3. Godzilla Minus One
Just when you thought Godzilla had experienced everything, Godzilla Minus One stormed U.S. theaters and shattered box office records. With Oscar-winning effects and a gripping postwar story, Takashi Yamazaki’s monster film became the top-grossing Japanese live-action feature in the United States, earning $56.4 million. A subsequent re-release put it even further up the list, nearly unseating the next film on our list. Evidently, America can’t have too much of that kaiju mayhem.

2. Life Is Beautiful
Life Is Beautiful by Roberto Benigni was a tough one to forget. It was a film that Benigni managed to mix laughter with tears, narrating the story of a father who, out of his love for his son, used fantasy to protect him from the horrors of the Holocaust. The response from the US audience was incredibly positive, and the film made $57.2 million in total. Without a doubt, Benigni’s wild Oscar night incident, together with his heartfelt speech, has only added to the immortality of the film’s name. Even now, over 30 years later, it is still considered one of the most moving foreign films in TS history.

1. Crouching Tiger, Hidden Dragon
In the first place, without any doubt, it is Ang Lee’s Crouching Tiger, Hidden Dragon. By its romantic, philosophical, and breathtaking martial arts combination, this wuxia masterpiece conquered America in a very short time. It gathered an enormous $128 million (to date, it remains the only foreign language film to cross the $100 million mark in the US). Moreover, it was nominated for ten Oscars and won four, making it not just a foreign success but one of the most acclaimed films of all time.

Why is it that these movies seem to be more popular than ever? One of the reasons is their timing; the arrival of streaming platforms like Netflix and Crunchyroll has never been more convenient for fans of global cinema. A shift in viewer habits also supports the popularity of these films: survey results indicate that more than half of the US population prefers watching content with subtitles and that the youngest generations are particularly responsible for the anime, K-drama, and foreign film revival.
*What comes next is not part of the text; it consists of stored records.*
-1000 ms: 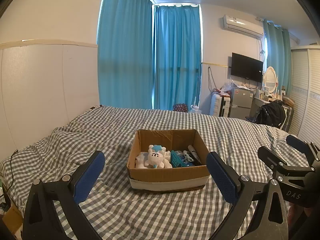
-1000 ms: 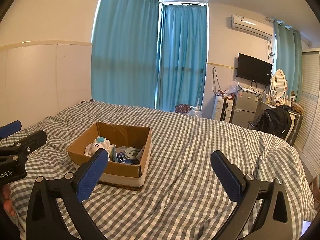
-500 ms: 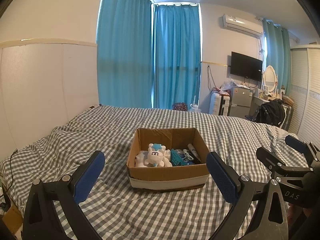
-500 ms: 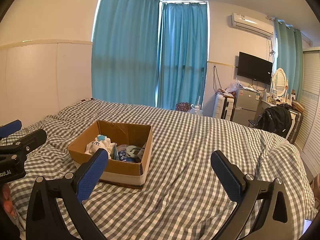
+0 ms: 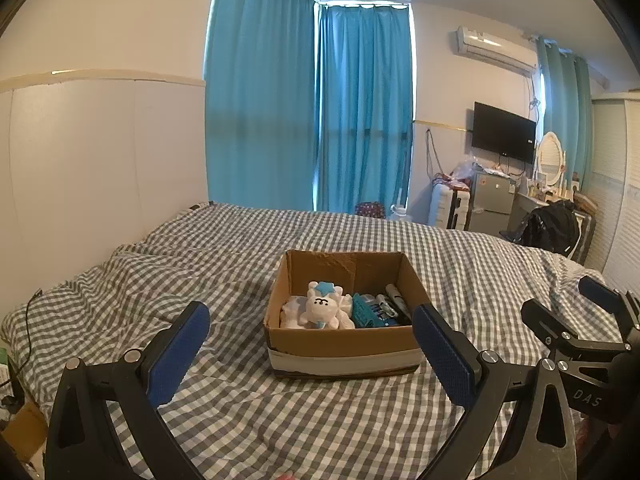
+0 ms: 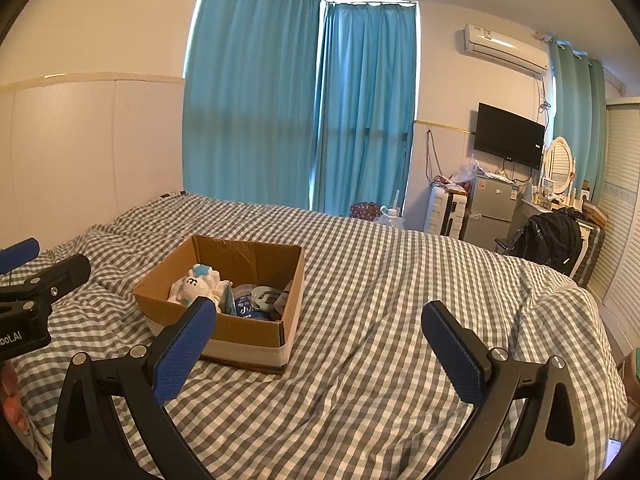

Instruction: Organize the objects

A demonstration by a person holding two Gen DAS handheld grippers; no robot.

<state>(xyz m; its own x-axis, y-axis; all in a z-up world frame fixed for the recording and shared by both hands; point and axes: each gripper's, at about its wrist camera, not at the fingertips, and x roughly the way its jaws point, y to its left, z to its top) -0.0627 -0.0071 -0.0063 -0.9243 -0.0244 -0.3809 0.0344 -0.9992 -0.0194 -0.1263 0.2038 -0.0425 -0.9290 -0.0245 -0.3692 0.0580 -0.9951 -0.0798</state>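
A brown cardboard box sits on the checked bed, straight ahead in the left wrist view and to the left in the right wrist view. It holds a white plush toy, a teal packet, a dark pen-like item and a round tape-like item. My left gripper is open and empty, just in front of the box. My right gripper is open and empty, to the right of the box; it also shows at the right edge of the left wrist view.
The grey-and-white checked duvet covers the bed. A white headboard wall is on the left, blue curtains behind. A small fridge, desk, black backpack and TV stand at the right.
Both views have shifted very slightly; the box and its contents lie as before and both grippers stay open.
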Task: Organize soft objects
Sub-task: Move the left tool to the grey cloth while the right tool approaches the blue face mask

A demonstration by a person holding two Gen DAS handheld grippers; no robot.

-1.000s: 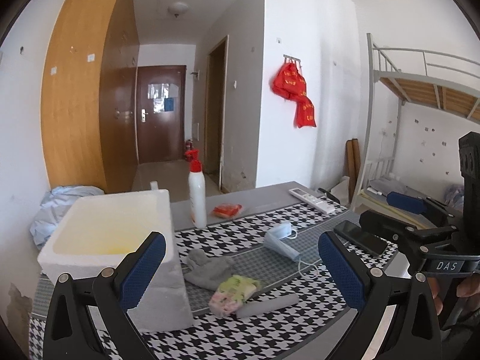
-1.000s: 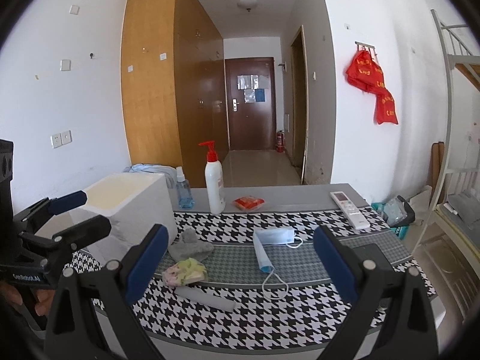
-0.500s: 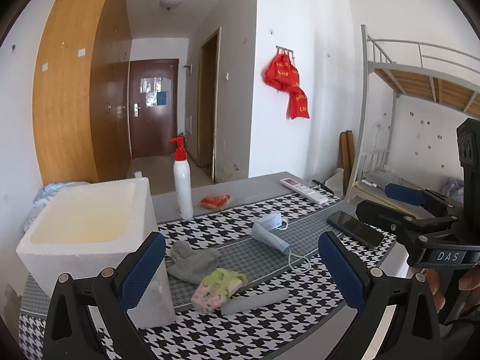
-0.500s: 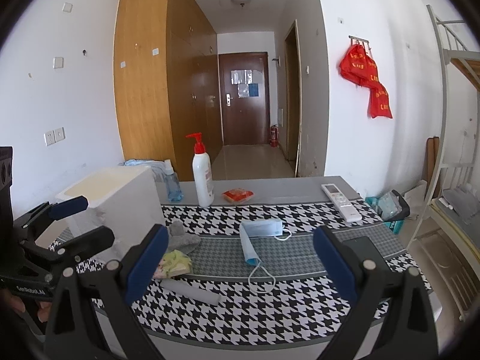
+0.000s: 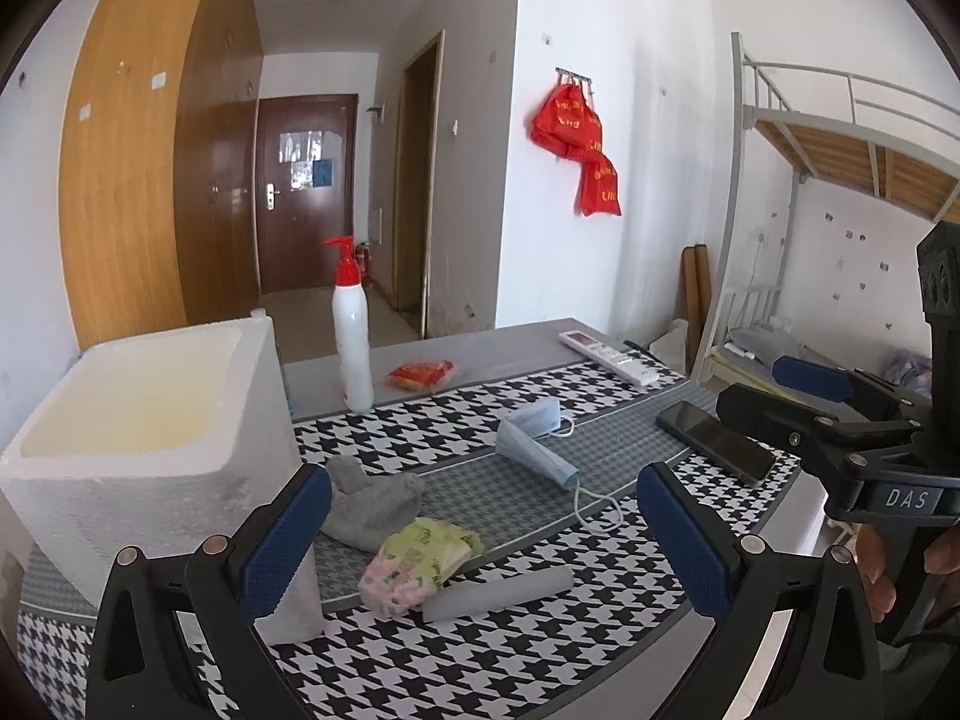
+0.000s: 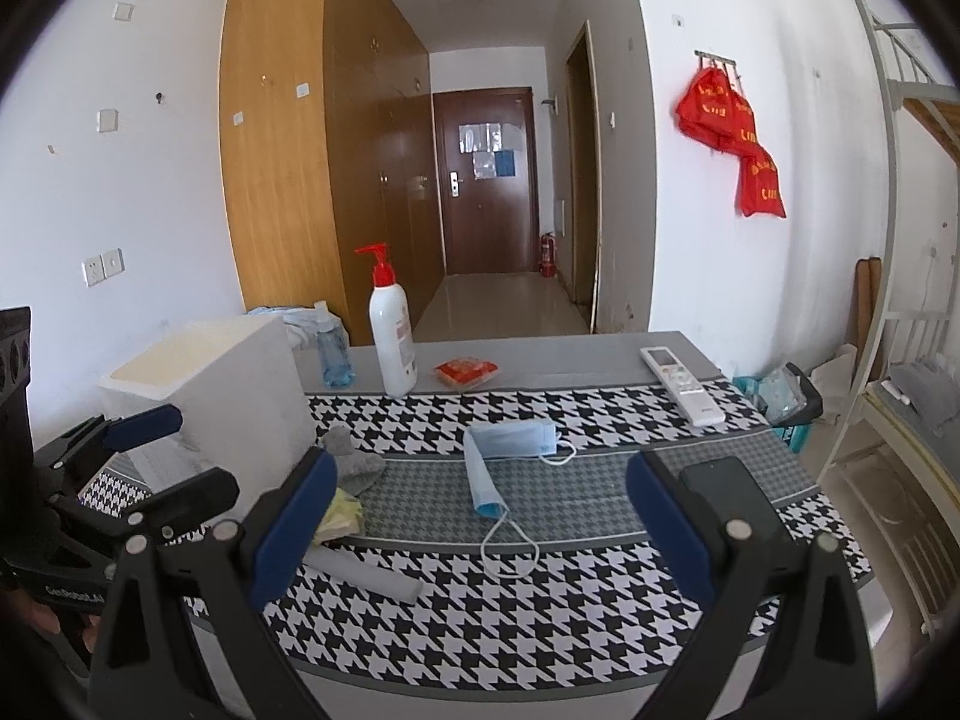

To sum up, subtitles are no longer a hindrance; they are rather the point of entry. They make it possible for people to live in worlds they’ve never been before, listen to voices that would otherwise go unheard, and feel the stories to the fullest. And this is exactly what the box office numbers amount to: That little white font at the bottom of the screen? That is the future of movies.